* _Try it_
Below are records; copy every line among them that contains the word "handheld".

· · · · · · ·

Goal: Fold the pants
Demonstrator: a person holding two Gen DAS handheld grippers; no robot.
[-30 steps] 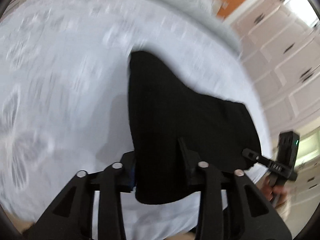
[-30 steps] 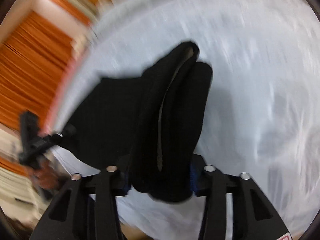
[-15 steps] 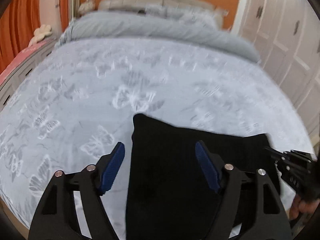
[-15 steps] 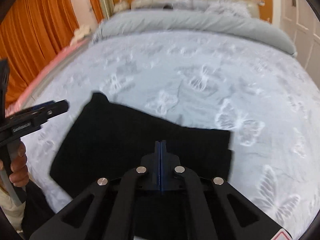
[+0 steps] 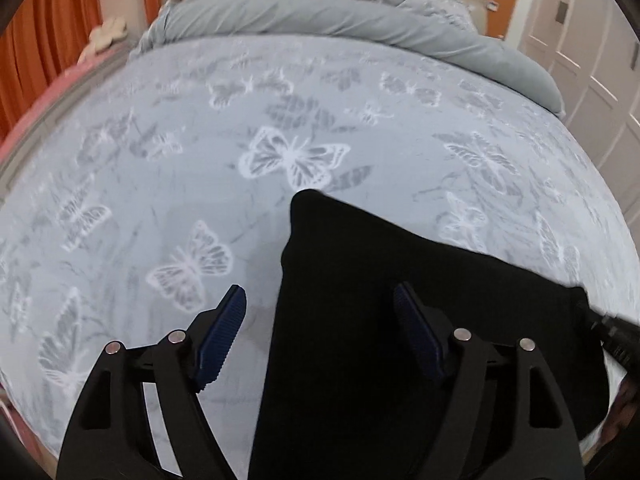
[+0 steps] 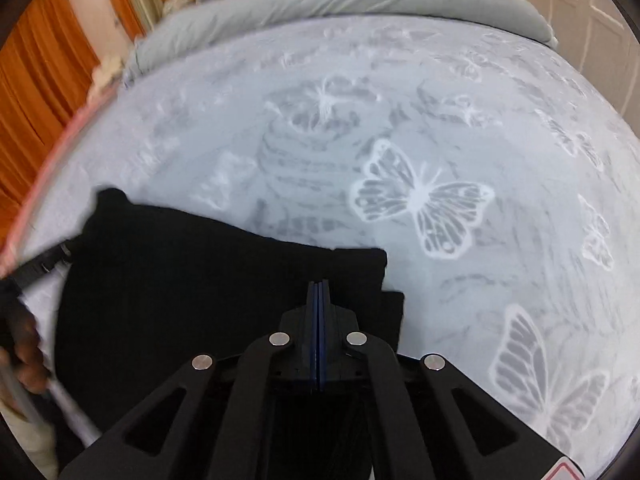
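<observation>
The black pants [image 5: 400,280] lie folded flat on the bed, near its front edge. They also show in the right wrist view [image 6: 200,280]. My left gripper [image 5: 320,312] is open, its blue pads [image 5: 224,328] spread over the pants' left edge, holding nothing. My right gripper [image 6: 319,296] is shut and empty, with its tip above the pants' right part. The right gripper's tip shows at the right edge of the left wrist view [image 5: 612,332], and the left gripper at the left edge of the right wrist view [image 6: 44,264].
The bed [image 5: 160,160] has a pale grey cover with butterfly prints. A rolled grey duvet [image 5: 360,20] and pillows lie at the head. Orange curtains [image 6: 40,80] hang at the left, white cupboard doors [image 5: 600,60] stand at the right.
A second ago both grippers held the pants up, shut on the cloth. Both have let go and the pants now lie flat. The left gripper has opened; the right one has shut empty.
</observation>
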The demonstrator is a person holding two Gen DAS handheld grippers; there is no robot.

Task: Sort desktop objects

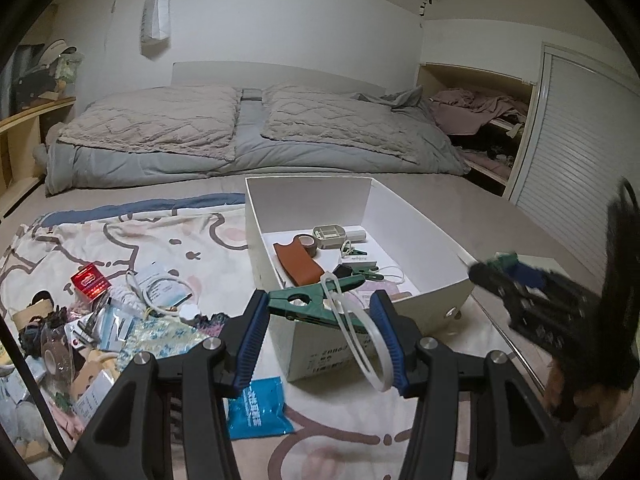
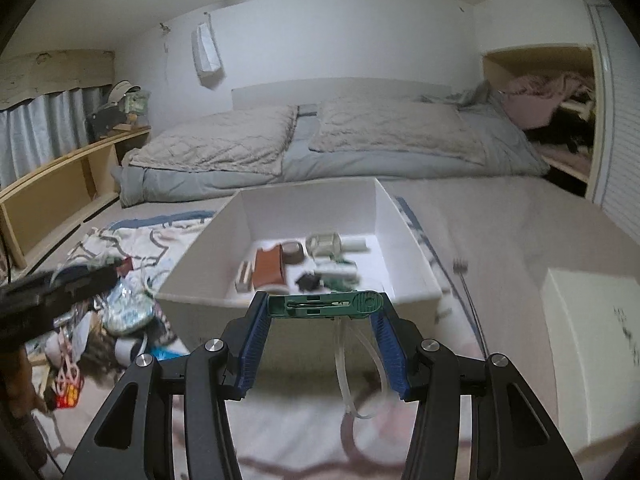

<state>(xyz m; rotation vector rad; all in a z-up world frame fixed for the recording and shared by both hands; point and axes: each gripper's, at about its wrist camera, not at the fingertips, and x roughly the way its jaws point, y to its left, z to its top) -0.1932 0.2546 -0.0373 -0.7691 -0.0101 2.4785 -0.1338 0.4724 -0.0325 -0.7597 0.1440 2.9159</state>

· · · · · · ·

* _Solution_
Demonstrator: a person holding two Gen DAS handheld grippers; no robot.
The demonstrator is a person holding two Gen DAS handheld grippers; there is no robot.

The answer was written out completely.